Segment Start: INPUT

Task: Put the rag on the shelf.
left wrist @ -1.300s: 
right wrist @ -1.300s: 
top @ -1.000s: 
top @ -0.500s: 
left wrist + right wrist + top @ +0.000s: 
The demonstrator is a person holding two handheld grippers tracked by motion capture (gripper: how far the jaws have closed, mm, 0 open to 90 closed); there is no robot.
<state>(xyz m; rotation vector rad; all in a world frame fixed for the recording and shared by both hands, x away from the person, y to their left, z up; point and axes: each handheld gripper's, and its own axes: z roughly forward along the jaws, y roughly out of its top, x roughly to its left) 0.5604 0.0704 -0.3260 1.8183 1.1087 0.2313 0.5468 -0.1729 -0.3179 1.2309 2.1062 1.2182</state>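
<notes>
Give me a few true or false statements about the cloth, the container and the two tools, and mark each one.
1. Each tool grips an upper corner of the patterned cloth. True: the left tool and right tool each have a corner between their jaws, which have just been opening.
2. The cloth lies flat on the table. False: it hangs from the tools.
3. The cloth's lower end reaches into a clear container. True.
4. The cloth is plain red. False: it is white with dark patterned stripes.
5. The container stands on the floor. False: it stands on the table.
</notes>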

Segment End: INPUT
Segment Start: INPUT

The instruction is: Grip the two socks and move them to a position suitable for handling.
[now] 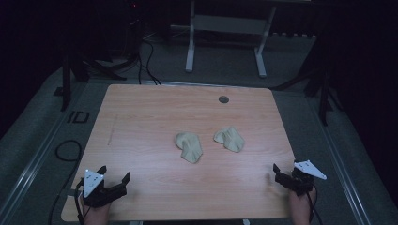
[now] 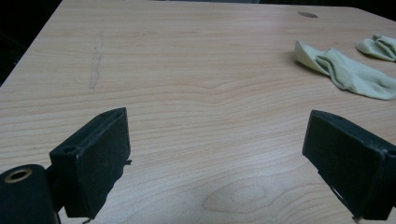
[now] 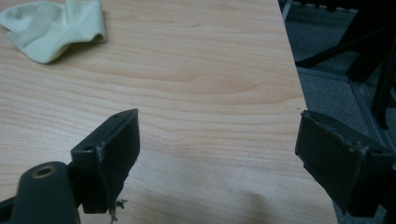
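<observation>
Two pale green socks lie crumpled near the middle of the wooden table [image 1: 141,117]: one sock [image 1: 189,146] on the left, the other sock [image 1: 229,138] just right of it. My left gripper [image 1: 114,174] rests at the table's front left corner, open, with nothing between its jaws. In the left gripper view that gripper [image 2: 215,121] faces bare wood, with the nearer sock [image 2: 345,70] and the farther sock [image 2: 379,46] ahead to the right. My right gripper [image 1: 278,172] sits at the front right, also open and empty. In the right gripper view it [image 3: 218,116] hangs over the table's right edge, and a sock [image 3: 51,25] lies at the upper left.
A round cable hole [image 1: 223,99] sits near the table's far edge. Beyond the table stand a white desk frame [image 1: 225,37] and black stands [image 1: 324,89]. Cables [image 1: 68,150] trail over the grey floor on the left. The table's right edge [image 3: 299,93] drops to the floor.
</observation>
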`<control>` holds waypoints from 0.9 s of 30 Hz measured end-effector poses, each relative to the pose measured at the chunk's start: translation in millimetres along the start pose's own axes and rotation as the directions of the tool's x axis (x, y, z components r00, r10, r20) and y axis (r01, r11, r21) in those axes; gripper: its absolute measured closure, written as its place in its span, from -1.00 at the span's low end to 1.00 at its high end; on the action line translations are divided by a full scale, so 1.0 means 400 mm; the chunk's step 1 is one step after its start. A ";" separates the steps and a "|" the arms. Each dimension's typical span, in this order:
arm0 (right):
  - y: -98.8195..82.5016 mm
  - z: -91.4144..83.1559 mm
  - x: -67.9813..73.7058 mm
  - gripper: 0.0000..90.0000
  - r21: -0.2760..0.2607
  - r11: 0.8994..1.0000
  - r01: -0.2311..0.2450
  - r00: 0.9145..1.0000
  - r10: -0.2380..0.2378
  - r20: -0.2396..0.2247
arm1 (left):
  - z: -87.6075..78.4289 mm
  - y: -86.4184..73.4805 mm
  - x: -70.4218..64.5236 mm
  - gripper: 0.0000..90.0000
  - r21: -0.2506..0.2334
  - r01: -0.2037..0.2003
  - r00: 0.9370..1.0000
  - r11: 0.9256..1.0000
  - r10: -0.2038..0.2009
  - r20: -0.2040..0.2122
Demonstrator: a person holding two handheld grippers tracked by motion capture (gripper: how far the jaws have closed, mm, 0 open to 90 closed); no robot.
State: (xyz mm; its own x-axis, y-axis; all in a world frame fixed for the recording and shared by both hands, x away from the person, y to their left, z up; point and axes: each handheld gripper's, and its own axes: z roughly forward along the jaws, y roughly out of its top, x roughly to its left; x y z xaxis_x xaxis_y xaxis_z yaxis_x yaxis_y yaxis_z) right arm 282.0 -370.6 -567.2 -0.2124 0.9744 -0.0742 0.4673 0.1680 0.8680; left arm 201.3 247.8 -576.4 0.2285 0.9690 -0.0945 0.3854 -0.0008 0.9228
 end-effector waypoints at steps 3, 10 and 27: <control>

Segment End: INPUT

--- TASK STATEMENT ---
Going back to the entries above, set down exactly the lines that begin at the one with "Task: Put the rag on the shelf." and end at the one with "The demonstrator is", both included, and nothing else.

--- TASK ANSWER ---
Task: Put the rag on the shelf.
left wrist @ -1.300s: 
right wrist @ -1.300s: 
top @ -1.000s: 
top @ -0.500s: 
left wrist + right wrist + top @ +0.000s: 
The demonstrator is a person holding two handheld grippers tracked by motion capture (gripper: how far the jaws have closed, mm, 0 open to 90 closed); there is no robot.

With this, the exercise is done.